◆ Task to carry out: Print the entries below exactly as they appear, from the first line up to and including the line with "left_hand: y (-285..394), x". Do not print any pictures.

◆ Dataset entries:
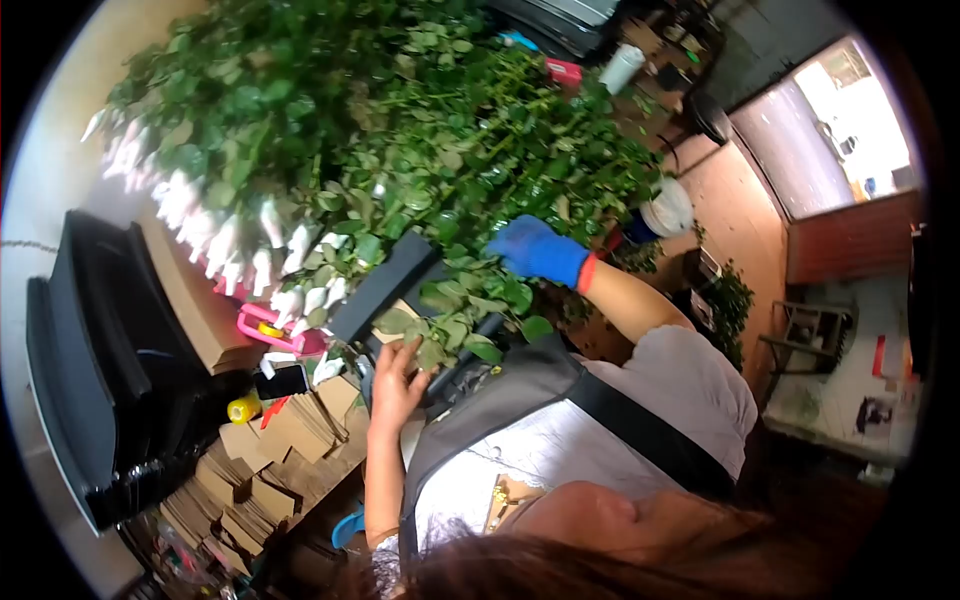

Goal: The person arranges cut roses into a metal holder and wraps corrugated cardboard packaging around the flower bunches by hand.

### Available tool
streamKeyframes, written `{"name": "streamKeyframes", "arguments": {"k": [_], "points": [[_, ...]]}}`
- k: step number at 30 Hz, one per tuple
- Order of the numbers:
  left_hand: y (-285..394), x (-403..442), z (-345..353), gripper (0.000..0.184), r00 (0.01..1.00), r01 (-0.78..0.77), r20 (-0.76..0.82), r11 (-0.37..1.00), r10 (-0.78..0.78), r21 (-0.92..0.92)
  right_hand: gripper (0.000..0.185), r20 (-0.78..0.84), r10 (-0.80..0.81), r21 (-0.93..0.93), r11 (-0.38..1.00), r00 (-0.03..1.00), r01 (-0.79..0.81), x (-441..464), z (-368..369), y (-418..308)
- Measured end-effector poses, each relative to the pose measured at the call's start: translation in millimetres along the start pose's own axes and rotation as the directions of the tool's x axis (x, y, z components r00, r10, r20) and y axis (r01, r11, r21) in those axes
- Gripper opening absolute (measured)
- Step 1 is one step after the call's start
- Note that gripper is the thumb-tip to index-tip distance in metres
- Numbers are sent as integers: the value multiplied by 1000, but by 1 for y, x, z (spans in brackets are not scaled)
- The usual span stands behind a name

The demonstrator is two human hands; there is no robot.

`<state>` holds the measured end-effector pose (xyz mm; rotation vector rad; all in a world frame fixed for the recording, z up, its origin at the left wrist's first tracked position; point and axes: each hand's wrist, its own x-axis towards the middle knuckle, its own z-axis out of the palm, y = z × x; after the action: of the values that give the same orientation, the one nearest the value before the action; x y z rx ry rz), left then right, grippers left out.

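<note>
My left hand [393, 388] is bare, its fingers apart and touching leaves beside a dark padded bar [382, 287]. On my right hand is a blue glove with a red cuff [540, 252]. Its fingers are curled in among leafy stems [455, 245], seemingly closed round some of them, though the fingertips are hidden by leaves. The stems look like roses and lie in a big heap. Toward the left the heap ends in pale, pointed heads [205, 235] in white coverings. A loose leafy part [465, 320] hangs between my two hands.
Left are stacked black bins [125, 350], a pink tape dispenser [268, 328], a phone [284, 382], a yellow roll [243, 409] and cardboard pieces [300, 425]. A white bucket [668, 210] stands beyond my right arm. A step stool [812, 335] is farther right, near a bright doorway.
</note>
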<state>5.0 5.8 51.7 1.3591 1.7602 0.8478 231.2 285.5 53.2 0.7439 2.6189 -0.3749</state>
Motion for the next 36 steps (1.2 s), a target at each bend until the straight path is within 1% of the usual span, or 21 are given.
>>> {"name": "streamKeyframes", "arguments": {"k": [1,2,3,6,7,10,11,14,17,18,19,21,22,25,27,28,31,33,34,35,36], "points": [[1,0,-4,57,999,-47,1,996,47,70,33,5,-37,62,997,999,36,-6,-18,2],[6,-1,-9,54,1000,-9,27,999,8,33,34,-3,-104,146,984,995,103,-10,-32,9],[2,-1,-10,49,998,-65,11,997,65,47,36,-12,-173,222,960,985,172,-10,-48,17],[-6,1,-4,42,997,-57,-46,998,59,41,37,-340,-225,265,909,913,322,18,-113,10],[-2,2,-1,35,991,-65,-112,994,75,87,34,-547,-255,173,897,797,406,34,-126,4],[-11,7,16,30,953,-77,-273,975,134,207,33,-779,-391,-154,877,490,455,125,-159,-4],[-14,6,20,32,950,-66,-287,976,125,208,34,-806,-453,-293,865,382,408,161,-166,-4],[-16,6,24,31,950,-31,-304,991,70,131,30,-742,-592,-603,795,314,73,248,-183,-10],[-18,5,25,34,943,-34,-324,991,76,132,34,-539,-419,-521,848,731,101,278,-211,-30],[-14,5,22,33,943,-51,-321,992,86,115,36,-630,-473,-532,841,616,102,262,-219,-41],[-17,6,22,31,938,-26,-343,996,52,80,33,-791,-545,-525,838,279,151,245,-226,-52],[-24,7,29,27,924,22,-381,1000,-24,-9,32,-788,-615,-554,717,11,423,218,-232,-60],[-24,7,27,22,938,24,-346,1000,-24,-5,29,-801,-486,-300,830,348,470,206,-235,-70],[-30,8,23,19,948,7,-318,999,-21,-46,22,-622,-581,-366,809,525,460,120,-241,-83],[-28,8,21,20,944,-5,-331,997,-20,-74,15,-585,-631,-486,776,510,403,78,-225,-79],[-33,8,23,21,944,5,-328,996,-34,-89,16,-573,-688,-545,726,445,420,68,-211,-69],[-57,6,34,28,937,132,-298,973,-184,-187,18,-344,-611,-543,749,714,380,24,-189,-46],[-63,7,35,39,943,55,-314,983,-110,-177,24,-289,-635,-387,762,716,519,8,-164,-29],[-59,6,32,47,950,100,-280,986,-135,-137,26,-262,-649,-293,759,715,582,2,-147,-21],[-52,6,26,55,956,141,-245,986,-158,-87,28,-201,-617,-221,785,760,579,2,-125,-9],[-47,7,25,60,950,124,-264,976,-169,-178,30,-141,-585,-157,809,798,566,8,-100,3]]}}
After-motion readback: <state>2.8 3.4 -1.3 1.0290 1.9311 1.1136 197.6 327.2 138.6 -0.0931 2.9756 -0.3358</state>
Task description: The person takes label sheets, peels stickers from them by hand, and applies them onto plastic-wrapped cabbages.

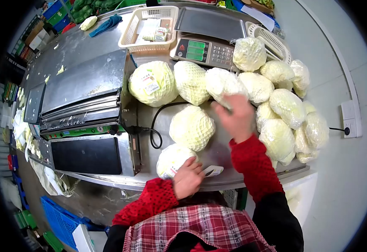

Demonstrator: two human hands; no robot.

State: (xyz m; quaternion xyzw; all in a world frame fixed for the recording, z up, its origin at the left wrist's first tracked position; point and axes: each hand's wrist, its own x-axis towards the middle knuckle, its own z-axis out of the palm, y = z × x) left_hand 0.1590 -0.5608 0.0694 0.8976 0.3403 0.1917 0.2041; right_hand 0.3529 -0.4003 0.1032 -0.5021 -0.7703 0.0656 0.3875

◆ Output of the exercise:
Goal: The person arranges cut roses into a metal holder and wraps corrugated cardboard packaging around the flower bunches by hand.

### Available tool
streamKeyframes, written `{"name": "streamKeyframes", "arguments": {"k": [_], "points": [[_, ...]]}}`
- k: step number at 30 Hz, one per tuple
- Order of the numbers:
  left_hand: y (-285..394), x (-403..442), z (-345..353), gripper (0.000..0.184), r00 (0.01..1.00), r01 (-0.78..0.77), r20 (-0.76..0.82), r11 (-0.37..1.00), r10 (-0.78..0.78), r21 (-0.92..0.92)

The response to this exercise has been given in full.